For \(n\) observations on a \((p-1)\) sphere in \(\mathbf{R}^p\), a finite mixture model is fitted whose components are spherical normal distributions via the following model $$f(x; \left\lbrace w_k, \mu_k, \lambda_k \right\rbrace_{k=1}^K) = \sum_{k=1}^K w_k SN(x; \mu_k, \lambda_k)$$ with parameters \(w_k\)'s for component weights, \(\mu_k\)'s for component locations, and \(\lambda_k\)'s for component concentrations.

Usage

moSN(
  data,
  k = 2,
  same.lambda = FALSE,
  variants = c("soft", "hard", "stochastic"),
  ...
)

# S3 method for moSN
loglkd(object, newdata)

# S3 method for moSN
label(object, newdata)

# S3 method for moSN
density(object, newdata)

Arguments

data

data vectors in form of either an \((n\times p)\) matrix or a length-\(n\) list. See wrap.sphere for descriptions on supported input types.

k

the number of clusters (default: 2).

same.lambda

a logical; TRUE to use same concentration parameter across all components, or FALSE otherwise.

variants

type of the class assignment methods, one of "soft","hard", and "stochastic".

...

extra parameters including

maxiter

the maximum number of iterations (default: 50).

eps

stopping criterion for the EM algorithm (default: 1e-6).

printer

a logical; TRUE to show history of the algorithm, FALSE otherwise.

object

a fitted moSN model from the moSN function.

newdata

data vectors in form of either an \((m\times p)\) matrix or a length-\(m\) list. See wrap.sphere for descriptions on supported input types.

Value

a named list of S3 class riemmix containing

cluster

a length-\(n\) vector of class labels (from \(1:k\)).

loglkd

log likelihood of the fitted model.

criteria

a vector of information criteria.

parameters

a list containing proportion, center, and concentration.

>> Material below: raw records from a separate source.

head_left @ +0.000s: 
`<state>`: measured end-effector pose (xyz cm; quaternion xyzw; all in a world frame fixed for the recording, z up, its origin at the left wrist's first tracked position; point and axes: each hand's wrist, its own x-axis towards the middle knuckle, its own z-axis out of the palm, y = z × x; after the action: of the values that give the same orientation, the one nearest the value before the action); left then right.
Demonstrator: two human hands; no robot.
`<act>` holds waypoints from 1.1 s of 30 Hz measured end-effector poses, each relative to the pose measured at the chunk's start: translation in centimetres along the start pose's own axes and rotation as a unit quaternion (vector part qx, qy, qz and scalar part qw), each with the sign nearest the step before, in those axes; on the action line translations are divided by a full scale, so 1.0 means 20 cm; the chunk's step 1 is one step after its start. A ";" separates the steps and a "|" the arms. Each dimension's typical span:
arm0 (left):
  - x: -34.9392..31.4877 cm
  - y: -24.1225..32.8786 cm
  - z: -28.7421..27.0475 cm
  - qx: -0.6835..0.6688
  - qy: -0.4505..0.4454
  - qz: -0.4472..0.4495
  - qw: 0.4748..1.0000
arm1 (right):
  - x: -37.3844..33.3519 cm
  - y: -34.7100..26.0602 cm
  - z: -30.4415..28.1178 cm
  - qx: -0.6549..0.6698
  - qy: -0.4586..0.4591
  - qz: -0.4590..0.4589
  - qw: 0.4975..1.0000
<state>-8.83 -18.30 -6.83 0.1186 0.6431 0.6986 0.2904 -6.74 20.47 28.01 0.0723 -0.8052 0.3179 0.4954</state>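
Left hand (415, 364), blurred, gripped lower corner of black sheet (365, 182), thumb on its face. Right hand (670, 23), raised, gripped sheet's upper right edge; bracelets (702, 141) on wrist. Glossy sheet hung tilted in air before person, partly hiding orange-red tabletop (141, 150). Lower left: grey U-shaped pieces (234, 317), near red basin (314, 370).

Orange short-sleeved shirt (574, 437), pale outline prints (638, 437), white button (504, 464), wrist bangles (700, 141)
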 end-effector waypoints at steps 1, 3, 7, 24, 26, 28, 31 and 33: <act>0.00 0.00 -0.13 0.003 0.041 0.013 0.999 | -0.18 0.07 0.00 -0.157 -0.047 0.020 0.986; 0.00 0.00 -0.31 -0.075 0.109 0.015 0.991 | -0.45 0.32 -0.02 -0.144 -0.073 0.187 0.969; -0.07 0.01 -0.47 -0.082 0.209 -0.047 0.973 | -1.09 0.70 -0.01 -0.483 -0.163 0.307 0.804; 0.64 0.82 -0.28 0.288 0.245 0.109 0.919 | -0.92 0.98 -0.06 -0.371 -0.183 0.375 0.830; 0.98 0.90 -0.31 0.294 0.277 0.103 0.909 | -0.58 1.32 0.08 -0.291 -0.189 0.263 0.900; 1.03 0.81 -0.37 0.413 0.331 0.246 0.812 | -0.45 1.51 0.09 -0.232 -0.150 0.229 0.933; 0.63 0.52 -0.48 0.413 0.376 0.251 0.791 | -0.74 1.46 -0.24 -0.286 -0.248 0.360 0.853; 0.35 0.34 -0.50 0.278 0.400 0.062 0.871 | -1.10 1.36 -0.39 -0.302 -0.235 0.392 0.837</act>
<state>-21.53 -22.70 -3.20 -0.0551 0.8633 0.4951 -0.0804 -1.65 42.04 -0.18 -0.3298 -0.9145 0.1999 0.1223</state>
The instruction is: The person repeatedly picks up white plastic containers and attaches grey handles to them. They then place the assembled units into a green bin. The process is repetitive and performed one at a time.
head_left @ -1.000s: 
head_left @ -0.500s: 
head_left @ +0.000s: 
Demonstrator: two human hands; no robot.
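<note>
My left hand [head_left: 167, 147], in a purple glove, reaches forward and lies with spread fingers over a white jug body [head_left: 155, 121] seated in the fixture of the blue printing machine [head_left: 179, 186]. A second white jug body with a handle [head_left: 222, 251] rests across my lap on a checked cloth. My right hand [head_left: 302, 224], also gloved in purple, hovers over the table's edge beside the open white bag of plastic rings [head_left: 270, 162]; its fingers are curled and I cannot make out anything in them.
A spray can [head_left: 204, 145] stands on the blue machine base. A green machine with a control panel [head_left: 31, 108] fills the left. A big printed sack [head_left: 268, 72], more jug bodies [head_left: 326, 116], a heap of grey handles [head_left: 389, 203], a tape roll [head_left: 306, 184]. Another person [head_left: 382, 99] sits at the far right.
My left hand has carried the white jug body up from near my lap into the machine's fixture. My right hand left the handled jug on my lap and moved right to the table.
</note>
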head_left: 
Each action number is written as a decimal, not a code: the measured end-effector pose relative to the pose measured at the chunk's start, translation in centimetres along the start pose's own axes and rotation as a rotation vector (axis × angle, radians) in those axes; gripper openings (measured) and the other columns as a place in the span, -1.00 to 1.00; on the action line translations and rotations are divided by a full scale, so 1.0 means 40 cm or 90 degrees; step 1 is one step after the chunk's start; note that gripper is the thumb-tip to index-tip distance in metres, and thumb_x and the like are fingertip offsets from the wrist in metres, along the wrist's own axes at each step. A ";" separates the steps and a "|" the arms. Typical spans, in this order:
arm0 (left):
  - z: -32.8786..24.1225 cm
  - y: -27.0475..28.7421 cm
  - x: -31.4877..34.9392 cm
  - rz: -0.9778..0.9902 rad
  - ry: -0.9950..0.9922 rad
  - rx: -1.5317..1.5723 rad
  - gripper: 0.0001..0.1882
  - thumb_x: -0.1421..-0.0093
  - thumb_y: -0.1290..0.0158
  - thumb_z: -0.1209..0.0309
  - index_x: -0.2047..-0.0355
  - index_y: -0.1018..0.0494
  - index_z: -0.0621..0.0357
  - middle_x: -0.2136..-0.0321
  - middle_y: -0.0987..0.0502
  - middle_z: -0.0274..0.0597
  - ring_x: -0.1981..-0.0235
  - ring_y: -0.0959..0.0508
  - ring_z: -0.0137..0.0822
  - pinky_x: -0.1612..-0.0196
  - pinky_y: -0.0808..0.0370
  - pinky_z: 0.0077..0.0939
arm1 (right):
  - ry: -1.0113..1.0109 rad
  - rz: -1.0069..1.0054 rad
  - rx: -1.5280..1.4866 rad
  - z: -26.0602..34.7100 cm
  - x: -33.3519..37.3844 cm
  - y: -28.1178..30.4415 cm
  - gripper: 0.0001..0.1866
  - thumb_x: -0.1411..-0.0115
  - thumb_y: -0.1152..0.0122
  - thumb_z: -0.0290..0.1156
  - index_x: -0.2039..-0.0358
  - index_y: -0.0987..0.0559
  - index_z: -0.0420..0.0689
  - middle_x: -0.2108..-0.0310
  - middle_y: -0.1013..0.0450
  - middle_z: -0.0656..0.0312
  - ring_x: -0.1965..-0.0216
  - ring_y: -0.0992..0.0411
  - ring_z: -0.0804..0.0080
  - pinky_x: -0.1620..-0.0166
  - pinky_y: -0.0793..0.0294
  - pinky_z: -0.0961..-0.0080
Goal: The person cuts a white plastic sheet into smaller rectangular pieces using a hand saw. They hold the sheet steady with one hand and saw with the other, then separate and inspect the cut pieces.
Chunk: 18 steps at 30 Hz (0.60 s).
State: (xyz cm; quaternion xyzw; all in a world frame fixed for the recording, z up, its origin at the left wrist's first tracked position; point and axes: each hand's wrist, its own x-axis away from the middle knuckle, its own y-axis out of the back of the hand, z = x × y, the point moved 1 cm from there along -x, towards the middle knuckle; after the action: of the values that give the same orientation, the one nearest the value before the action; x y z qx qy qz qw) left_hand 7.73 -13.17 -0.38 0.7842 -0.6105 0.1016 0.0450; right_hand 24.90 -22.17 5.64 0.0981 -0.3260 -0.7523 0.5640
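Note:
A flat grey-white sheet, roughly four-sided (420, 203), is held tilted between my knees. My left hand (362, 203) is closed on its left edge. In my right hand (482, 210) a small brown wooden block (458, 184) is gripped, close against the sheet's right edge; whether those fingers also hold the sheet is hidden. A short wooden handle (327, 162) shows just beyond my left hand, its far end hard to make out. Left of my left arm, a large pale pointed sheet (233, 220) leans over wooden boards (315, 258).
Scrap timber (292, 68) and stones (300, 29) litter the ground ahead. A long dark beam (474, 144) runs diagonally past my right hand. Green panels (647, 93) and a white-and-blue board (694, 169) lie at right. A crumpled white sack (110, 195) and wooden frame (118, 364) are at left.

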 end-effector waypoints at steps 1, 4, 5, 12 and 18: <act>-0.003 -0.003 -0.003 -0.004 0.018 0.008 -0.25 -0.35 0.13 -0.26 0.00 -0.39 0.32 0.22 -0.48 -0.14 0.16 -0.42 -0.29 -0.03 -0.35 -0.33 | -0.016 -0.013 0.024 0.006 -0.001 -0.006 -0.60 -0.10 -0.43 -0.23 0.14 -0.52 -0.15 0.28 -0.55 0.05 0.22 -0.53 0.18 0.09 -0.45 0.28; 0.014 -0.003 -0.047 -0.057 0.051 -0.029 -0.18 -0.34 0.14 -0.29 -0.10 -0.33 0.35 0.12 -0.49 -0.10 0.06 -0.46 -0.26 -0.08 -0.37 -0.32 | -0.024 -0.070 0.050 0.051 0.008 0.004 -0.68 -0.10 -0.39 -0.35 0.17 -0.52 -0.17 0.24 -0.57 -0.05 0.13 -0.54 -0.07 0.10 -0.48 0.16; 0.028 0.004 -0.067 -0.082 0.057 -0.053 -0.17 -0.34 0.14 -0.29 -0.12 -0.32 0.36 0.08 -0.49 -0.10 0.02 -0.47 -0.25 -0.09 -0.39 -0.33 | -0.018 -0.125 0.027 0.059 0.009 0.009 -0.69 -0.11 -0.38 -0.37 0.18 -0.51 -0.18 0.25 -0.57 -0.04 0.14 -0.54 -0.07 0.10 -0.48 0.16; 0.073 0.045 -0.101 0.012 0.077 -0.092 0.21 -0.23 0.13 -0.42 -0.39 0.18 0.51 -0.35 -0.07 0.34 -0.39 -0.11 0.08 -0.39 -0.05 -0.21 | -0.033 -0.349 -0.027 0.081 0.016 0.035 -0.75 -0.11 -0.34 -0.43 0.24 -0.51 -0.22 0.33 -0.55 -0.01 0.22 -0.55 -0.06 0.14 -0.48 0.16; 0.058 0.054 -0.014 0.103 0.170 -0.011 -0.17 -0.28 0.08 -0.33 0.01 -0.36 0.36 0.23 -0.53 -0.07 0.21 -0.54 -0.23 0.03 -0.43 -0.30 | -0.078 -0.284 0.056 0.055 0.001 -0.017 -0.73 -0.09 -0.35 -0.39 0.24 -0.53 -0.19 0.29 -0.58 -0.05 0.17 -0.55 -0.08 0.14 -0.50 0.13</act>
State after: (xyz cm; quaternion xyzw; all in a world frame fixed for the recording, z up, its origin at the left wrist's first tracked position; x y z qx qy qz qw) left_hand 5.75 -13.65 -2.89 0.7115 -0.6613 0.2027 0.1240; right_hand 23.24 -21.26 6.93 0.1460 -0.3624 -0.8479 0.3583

See the section for more details.

membership

an \((n\times k)\) row-stochastic matrix of membership.

Parameters of the fitted model

A fitted model is characterized by three parameters. For \(k\)-mixture model on a \((p-1)\) sphere in \(\mathbf{R}^p\), (1) proportion is a length-\(k\) vector of component weight that sums to 1, (2) center is an \((k\times p)\) matrix whose rows are cluster centers, and (3) concentration is a length-\(k\) vector of concentration parameters for each component.

Note on S3 methods

There are three S3 methods; loglkd, label, and density. Given a random sample of size \(m\) as newdata, (1) loglkd returns a scalar value of the computed log-likelihood, (2) label returns a length-\(m\) vector of cluster assignments, and (3) density evaluates densities of every observation according ot the model fit.

References

You K, Suh C (2022). “Parameter Estimation and Model-Based Clustering with Spherical Normal Distribution on the Unit Hypersphere.” Computational Statistics \& Data Analysis, 107457. ISSN 01679473.

Examples

# \donttest{
# ---------------------------------------------------- #
#                 FITTING THE MODEL
# ---------------------------------------------------- #
# Load the 'city' data and wrap as 'riemobj'
data(cities)
locations = cities$cartesian
embed2    = array(0,c(60,2)) 
for (i in 1:60){
   embed2[i,] = sphere.xyz2geo(locations[i,])
}

# Fit the model with different numbers of clusters
k2 = moSN(locations, k=2)
k3 = moSN(locations, k=3)
k4 = moSN(locations, k=4)

# Visualize
opar <- par(no.readonly=TRUE)
par(mfrow=c(1,3))
plot(embed2, col=k2$cluster, pch=19, main="K=2")
plot(embed2, col=k3$cluster, pch=19, main="K=3")
plot(embed2, col=k4$cluster, pch=19, main="K=4")

par(opar)

# ---------------------------------------------------- #
#                   USE S3 METHODS
# ---------------------------------------------------- #
# Use the same 'locations' data as new data 
# (1) log-likelihood
newloglkd = round(loglkd(k3, locations), 3)
print(paste0("Log-likelihood for K=3 model fit : ", newloglkd))
#> [1] "Log-likelihood for K=3 model fit : 88.582"

# (2) label
newlabel = label(k3, locations)

# (3) density
newdensity = density(k3, locations)
# }